Road trip potential: The Pima County Courthouse is back open to the public, though the beautiful historic building won’t be a court anymore. It’s now home to a memorial for the Giffords shooting, some museum exhibits and a tourism nonprofit, KJZZ’s Alisa Reznick reports.
You can chime in on policy changes that the Arizona Health Care Cost Containment System, Arizona’s Medicaid program, is considering. The agency puts its proposed policies on its website and provides ways to comment on each one at this link. As of today, there are eight policy changes open for public comment. (Hat tip to Beth Kohler, the former deputy director of AHCCCS, for tweeting about the public comment options.)
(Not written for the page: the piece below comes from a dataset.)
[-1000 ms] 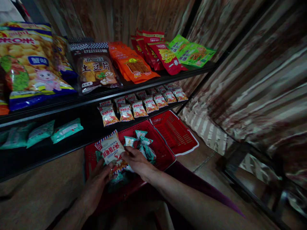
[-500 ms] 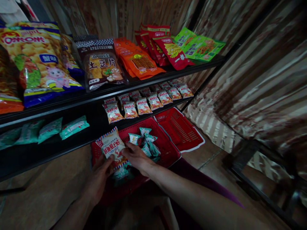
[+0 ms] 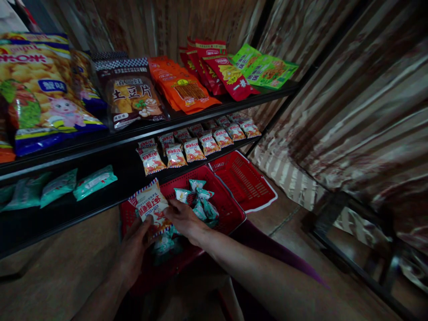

OK, so we’re struggling with the laugh section a bit, and we could use your help. First off, it’s harder to feed than we thought it would be. Please send us the craziest Arizona politics stuff you see on the internet. You can reply to any of our emails to contact us.
Secondly, we think the heading “What we’re laughing at” isn’t exactly what we mean here, because a lot of the stuff isn’t really ha-ha funny, but funny in a is-this-where-we-are-now kind of way.
What would you call that? “What we laugh at that also brings us some despair”? “Dumb shit we saw on the Internet that isn’t quite news”? Leave us a comment on today’s newsletter to let us know what you think we should call this, or if you get what we mean and we don’t have to explain it in more words.
On that note, today’s “laugh” relates to the Kyle Rittenhouse trial, which isn’t a joke. But the local story gave us a laugh because it somehow has an Arizona angle, which happens with seemingly every big news story.
On the witness stand in his trial for shooting and killing two people and wounding a third person in Wisconsin, Rittenhouse said he was an Arizona State University nursing student. He isn’t quite that, but he is enrolled as a non-degree-seeking student at the university online, meaning he hasn’t been admitted as a student but is just taking some classes, the university said.
The State Press @statepressRittenhouse, who is enrolled as an ASU Online non-degree-seeking student, is facing homicide charges after he shot and killed two people during protests last summer. https://t.co/K2sz2owJQS
It reminds us of when ASU had nothing to do with the college admissions scandal — except that one of the parents was breaking laws to help get their kid “into a school other than ASU!"
Phoenix’s Veterans Day parade starts at 11 a.m. today. You can find the parade route and information on how to watch at this link.
Several female candidates for office will attend an Arizona List event at a private home in Tucson today at 6 p.m. Tickets and information can be found here.
Republicans in Legislative District 23 will meet at 6:30 p.m. tonight at Christ’s Church of Fountain Hills to hear presentations from multiple candidates for office.